Fig. 6: The effect of ΔdatA, ΔDARS1 and ΔDARS2 deletion on the proteome of E. coli.

A Graphical representation of the genomic position of the DnaA regulon (black lines), of the dnaA gene (magenta line) and of known DnaA interaction loci (grey boxes). The number between brackets indicate the number of DnaA boxes on each gene. The white and blue line represents the count of DnaA boxes on the chromosome of E. coli MG1655, while the yellow area represents the region with significant DnaA boxes enrichment around oriC. Distances from the origin are expressed in centisomes, starting at oriC. B, C Global changes in the proteomes of (B) E. coli Δ3D in either slow (green), intermediate (blue) or fast (purple) growth regime or (C) E. coli ΔdatA, E. coli ΔDARS1 and E. coli ΔDARS2 during slow growth.

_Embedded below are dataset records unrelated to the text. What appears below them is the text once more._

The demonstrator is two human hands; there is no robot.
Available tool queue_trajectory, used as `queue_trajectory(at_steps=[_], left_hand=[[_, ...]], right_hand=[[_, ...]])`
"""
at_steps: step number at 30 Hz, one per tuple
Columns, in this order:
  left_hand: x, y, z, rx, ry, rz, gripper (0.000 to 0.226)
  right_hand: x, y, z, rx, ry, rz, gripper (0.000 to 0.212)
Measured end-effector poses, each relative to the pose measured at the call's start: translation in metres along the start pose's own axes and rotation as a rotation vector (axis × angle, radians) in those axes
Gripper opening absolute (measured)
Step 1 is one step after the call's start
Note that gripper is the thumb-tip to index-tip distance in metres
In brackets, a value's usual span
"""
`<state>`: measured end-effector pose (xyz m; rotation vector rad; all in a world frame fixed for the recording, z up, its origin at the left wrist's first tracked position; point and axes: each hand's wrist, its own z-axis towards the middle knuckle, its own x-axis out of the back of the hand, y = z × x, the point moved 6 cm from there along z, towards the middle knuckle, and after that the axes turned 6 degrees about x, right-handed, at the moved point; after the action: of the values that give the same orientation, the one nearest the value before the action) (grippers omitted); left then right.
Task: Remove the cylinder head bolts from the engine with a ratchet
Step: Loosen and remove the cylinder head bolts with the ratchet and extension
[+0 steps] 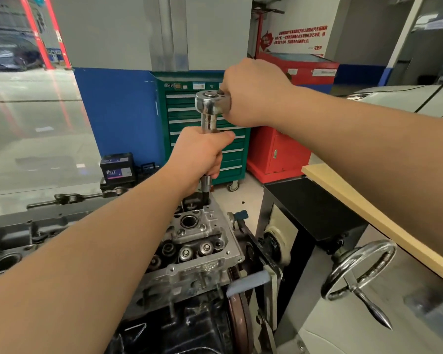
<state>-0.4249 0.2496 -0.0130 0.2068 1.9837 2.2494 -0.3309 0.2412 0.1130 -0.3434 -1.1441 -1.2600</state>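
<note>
Ratchet upright over the far end of the cylinder head

The ratchet (211, 102) stands on a long extension (208, 123) that drops into the cylinder head (197, 241); the left hand (200, 157) wraps the extension, the right hand (253, 93) grips the handle beside the ratchet's head; behind the ratchet stands a green tool cabinet (230, 154)
</note>
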Motion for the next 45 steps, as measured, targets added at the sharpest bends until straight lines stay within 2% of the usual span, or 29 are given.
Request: queue_trajectory(at_steps=[4, 7, 9, 11, 13, 14, 15, 17, 19, 21, 28, 34, 38, 41, 45], left_hand=[[0.0, -0.016, -0.004, 0.01, 0.071, -0.036, 0.037], [-0.001, -0.043, -0.015, 0.185, 0.11, 0.069, 0.038], [-0.002, -0.036, -0.014, 0.216, 0.15, 0.039, 0.041], [-0.001, -0.005, -0.013, 0.161, 0.143, -0.052, 0.039], [-0.001, 0.032, -0.012, 0.061, 0.035, -0.111, 0.045], [0.0, 0.047, -0.014, 0.01, -0.031, -0.109, 0.049], [0.005, 0.058, -0.019, -0.03, -0.074, -0.09, 0.052], [0.025, 0.065, -0.027, -0.067, -0.07, -0.049, 0.053], [0.05, 0.061, -0.035, -0.101, -0.017, -0.029, 0.052], [0.071, 0.05, -0.042, -0.129, 0.032, -0.031, 0.052], [0.085, 0.011, -0.047, -0.075, -0.004, -0.017, 0.057], [0.081, -0.003, -0.042, -0.067, -0.012, 0.008, 0.05], [0.077, -0.006, -0.043, -0.062, -0.023, 0.017, 0.048], [0.076, -0.006, -0.045, -0.042, -0.067, 0.03, 0.052], [0.072, -0.007, -0.047, -0.069, -0.133, 0.042, 0.056]], right_hand=[[-0.007, 0.005, 0.005, 0.01, -0.016, 0.029, 0.032], [-0.011, 0.006, 0.008, -0.01, -0.041, 0.12, 0.043], [-0.005, 0.007, 0.013, -0.048, -0.013, 0.189, 0.048], [0.014, 0.016, 0.025, -0.12, 0.103, 0.265, 0.046], [0.041, 0.02, 0.035, -0.159, 0.201, 0.276, 0.032], [0.047, 0.02, 0.04, -0.16, 0.182, 0.286, 0.028], [0.051, 0.016, 0.045, -0.159, 0.129, 0.303, 0.034], [0.058, 0.0, 0.051, -0.077, 0.096, 0.272, 0.039], [0.064, -0.015, 0.052, -0.032, 0.142, 0.248, 0.03], [0.07, -0.029, 0.048, -0.007, 0.211, 0.179, 0.036], [0.06, -0.067, 0.043, 0.069, 0.156, 0.071, 0.027], [0.044, -0.062, 0.043, 0.063, 0.113, 0.032, 0.034], [0.032, -0.055, 0.042, 0.041, 0.094, 0.067, 0.026], [0.028, -0.051, 0.043, 0.016, 0.098, 0.104, 0.022], [0.026, -0.05, 0.04, 0.027, 0.068, 0.106, 0.026]])
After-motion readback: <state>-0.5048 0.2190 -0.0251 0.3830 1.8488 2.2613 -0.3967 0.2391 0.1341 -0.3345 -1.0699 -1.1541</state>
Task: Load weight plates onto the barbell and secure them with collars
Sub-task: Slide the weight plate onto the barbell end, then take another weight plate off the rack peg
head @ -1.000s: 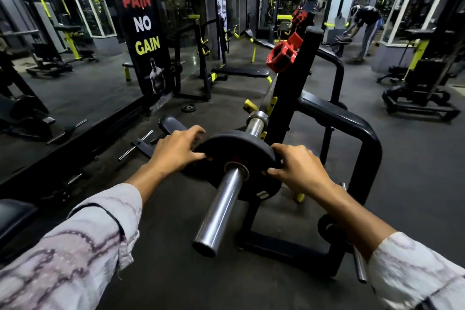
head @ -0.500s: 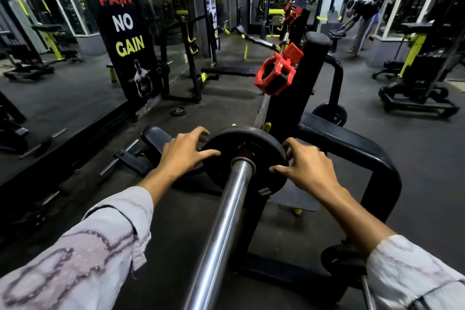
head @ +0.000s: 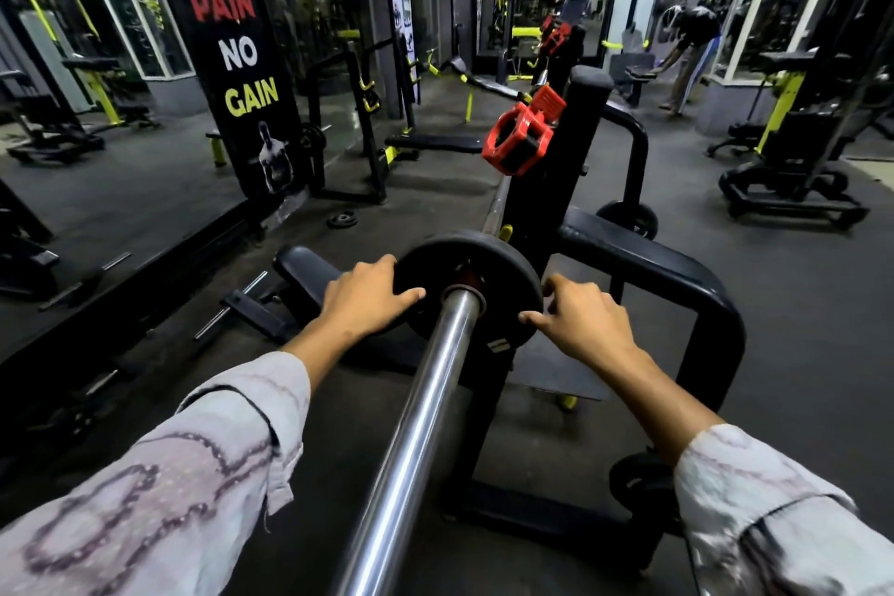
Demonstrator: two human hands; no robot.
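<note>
A small black weight plate sits on the chrome barbell sleeve, far up the sleeve near the black rack upright. My left hand grips the plate's left rim, thumb across its face. My right hand holds the right rim with fingers curled. A red collar rests high on the rack beside the upright. A second red collar shows farther along at the bar's other end.
A black bench pad lies left of the plate. A curved black rack frame stands to the right with a plate stored behind it. A loose plate lies on the floor. A person bends over far right.
Both hands have slid the plate farther up the sleeve toward the rack. My view has moved in closer along the bar.
</note>
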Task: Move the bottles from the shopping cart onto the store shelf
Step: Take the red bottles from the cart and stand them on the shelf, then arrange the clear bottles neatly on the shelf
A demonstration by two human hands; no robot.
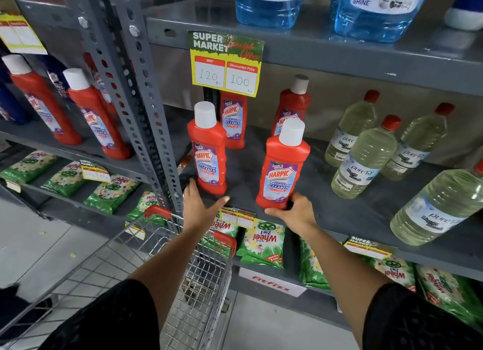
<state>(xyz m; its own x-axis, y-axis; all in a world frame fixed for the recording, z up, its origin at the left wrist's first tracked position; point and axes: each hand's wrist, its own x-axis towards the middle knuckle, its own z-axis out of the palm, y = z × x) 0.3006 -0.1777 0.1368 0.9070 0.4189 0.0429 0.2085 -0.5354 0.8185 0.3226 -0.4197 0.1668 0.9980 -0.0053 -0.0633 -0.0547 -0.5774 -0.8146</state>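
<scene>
Several red Harpic bottles with white caps stand upright on the grey shelf [347,213]. My right hand [295,212] grips the base of the front right bottle [283,166], which rests on the shelf near its front edge. My left hand [197,203] is open with fingers spread, just below and in front of the front left bottle [209,150], not touching it. Two more red bottles [234,122] stand behind, one [292,106] at the back right. The wire shopping cart [183,292] sits below my arms; no bottles show in the visible part of it.
Clear bottles of pale liquid [366,156] fill the shelf's right side. A price tag [226,62] hangs from the shelf above, which holds blue jugs [269,4]. A perforated steel upright [141,93] separates the left bay with more red bottles [96,116]. Green detergent packs [261,242] lie below.
</scene>
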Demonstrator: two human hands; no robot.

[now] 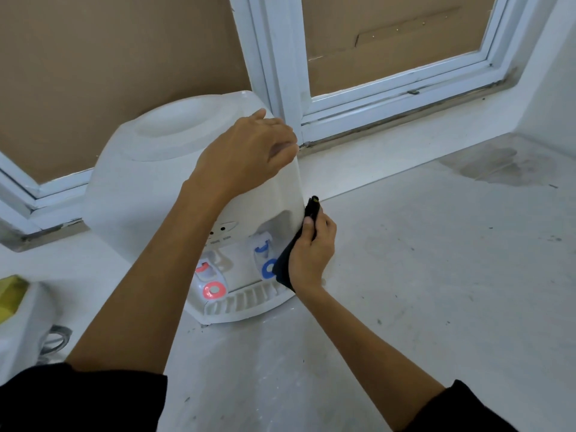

In all cases, the proteomes are compared to E. coli MG1655 dnaA-PAmCherry2.1 in the same growth condition. Log₁₀ of fold changes in protein intensity are plotted against significance (-log₁₀(false discovery rate)), with cutoffs placed at 2.5 fold-change in expression and a false discovery rate of <0.05. Proteins outside the cutoffs are coloured according to the growth regime, while other proteins are in grey. Members of the DnaA regulon are circled in black, whereas DnaA is circled in magenta. D Principal component analysis showing all biological replicates for E. coli MG1655 dnaA-PAmCherry2.1 (WT), E. coli Δ3D, E. coli ΔdatA, E. coli ΔDARS1 and E. coli ΔDARS2 in all relevant growth conditions. Source data are provided as a Source Data file. The complete set of protein intensity signals is available in PRIDE.